Short family bio: I’m from Sweden, my wife is from Indonesia. In August we’re finally going to Indonesia again, something I know my wife has been looking forward to for a long time – and so have I. One of the reasons I’m looking forward to it – other than seeing the smile on my wife’s face when she meets her family again – is that it should provide me with some excellent photo opportunities. That’s why I’ve already begun the preparations for the photography related parts of the trip; I’ve been thinking of what I want to shoot and how I want to shoot it. In particular there’s one series of shots that I’m really looking forward to taking, but I’ll keep it a secret until we get back at the end of September, just to make sure you lot come back here for more (cunning, eh?).
As you know, I’ve been wanting to explore a new style and, as you also know (because you’ve read the previous post, right?), I’ve just gotten a new softbox. One of the main reasons for getting the softbox was that I wanted a portable modifier for soft light that I could easily pack and move around with on this upcoming trip – it fits the bill perfectly. Today, in anticipation and preparation for the trip, we’re putting the new style and softbox together, hopefully creating an effective technique that can be easily used on the fly in different locations.
I should perhaps mention that I’m getting quite a bit of inspiration from Sam Barker, who’s travel photography really appealed to me when I first saw it. I really like the idea of being on location and still produce a studio feel to the shots. So, let’s talk a bit about the actual shots. What I wanted was a darker tone for the background so I can then separate the main subject with flash. This is where the softbox comes in. In these shots the flash was off to camera left (an lp160) so it was actually relatively far away from the subjects. Even though far away, the quality of the light is quite acceptable, avoiding much of the highlights and hot spots that a bare flash would most likely give us.
It might be difficult to notice but there’s actually a 1/4 of cto gel on the flash. The overall image has been cooled down and desaturated in post because that’s the look and feel I want for it. Therefore I think it works quite well to warm the light for the main subject just a tad. If gelling it like this is something I’ll be doing fairly often, I think I’ll have to come up with a better solution for attaching it to the flash, other than using a rubber band like I do now. It’s a bit fiddly and not very secure so it would be far from optimal when you’re traveling. I’m considering attaching some velcro to both the flash and the gel for fast and easy attachment and removal out in the field. Of course, some situations will work better without gel, it all comes down to experimenting.
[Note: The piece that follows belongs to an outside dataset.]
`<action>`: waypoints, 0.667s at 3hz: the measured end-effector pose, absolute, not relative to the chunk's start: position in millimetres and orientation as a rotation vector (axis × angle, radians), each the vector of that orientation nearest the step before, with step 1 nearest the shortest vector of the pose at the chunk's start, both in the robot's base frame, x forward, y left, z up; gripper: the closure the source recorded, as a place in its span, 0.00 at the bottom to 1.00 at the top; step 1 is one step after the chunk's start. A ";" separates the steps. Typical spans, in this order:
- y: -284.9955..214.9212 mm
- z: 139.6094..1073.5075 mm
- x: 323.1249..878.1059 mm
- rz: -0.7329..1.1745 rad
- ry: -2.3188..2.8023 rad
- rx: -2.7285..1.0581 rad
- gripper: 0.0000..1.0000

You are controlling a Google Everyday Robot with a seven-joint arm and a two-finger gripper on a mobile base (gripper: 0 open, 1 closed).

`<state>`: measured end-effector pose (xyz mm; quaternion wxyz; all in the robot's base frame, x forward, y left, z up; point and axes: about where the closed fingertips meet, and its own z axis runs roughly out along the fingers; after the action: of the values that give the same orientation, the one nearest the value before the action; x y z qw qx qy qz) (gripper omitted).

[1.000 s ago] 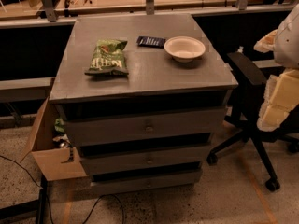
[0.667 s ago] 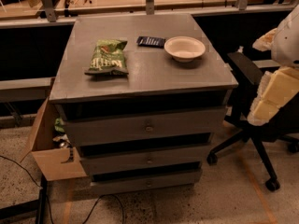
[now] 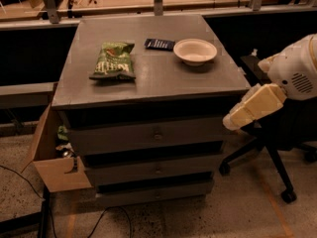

As always, this was a rather quick photo shoot. I think I took a total of 12 frames, from the first test shot to the final pose. But that’s a good thing; since I’m planning to use this technique on our trip, it’s important that it doesn’t require too much time, I want to be able to whip everything out and take a few shots with good results in 5-10 minutes (just need to optimize my gear a bit, as mentioned).
Let’s talk a bit about the technical aspects. This wasn’t very complicated, just underexpose the scene until you get the desired look and then light the subject independently. I’m actually not sure which look I like best, the one to the left or the one at the top of the post (click through to my flickr for better comparison). Since the one to the left is brighter I could use a larger aperture (f2.8 instead of f4), resulting in a nicer separation from the background. However, the top shot is more in line with what I had in mind from the start, though it might have ended up a bit too dark. A middle ground might have been perfect – I’ll simply have to try some more until I know what ratios work for my look. Another aspect I should play around more with is the direction of the light, maybe light the ground a bit to let the subject stand in a pool of light, just as an example.
After giving this technique its first proper test drive I’m feeling very excited about the possibilities it will give me – no more flat and boring snapshots from the holiday. I’m especially excited about my secret project where I plan to use this style to create a consistent, uniform look for all shots and I think (or at least hope) that you’ll like it. For those of you who read this blog mostly for the macro shots, fear not, I hear they have plenty of bugs in Indonesia as well. Until that time however, I’ll try to keep fine tuning my technique so I can work faster and be more consistent when I don’t have a lot of time to spare for an impromptu photo shoot.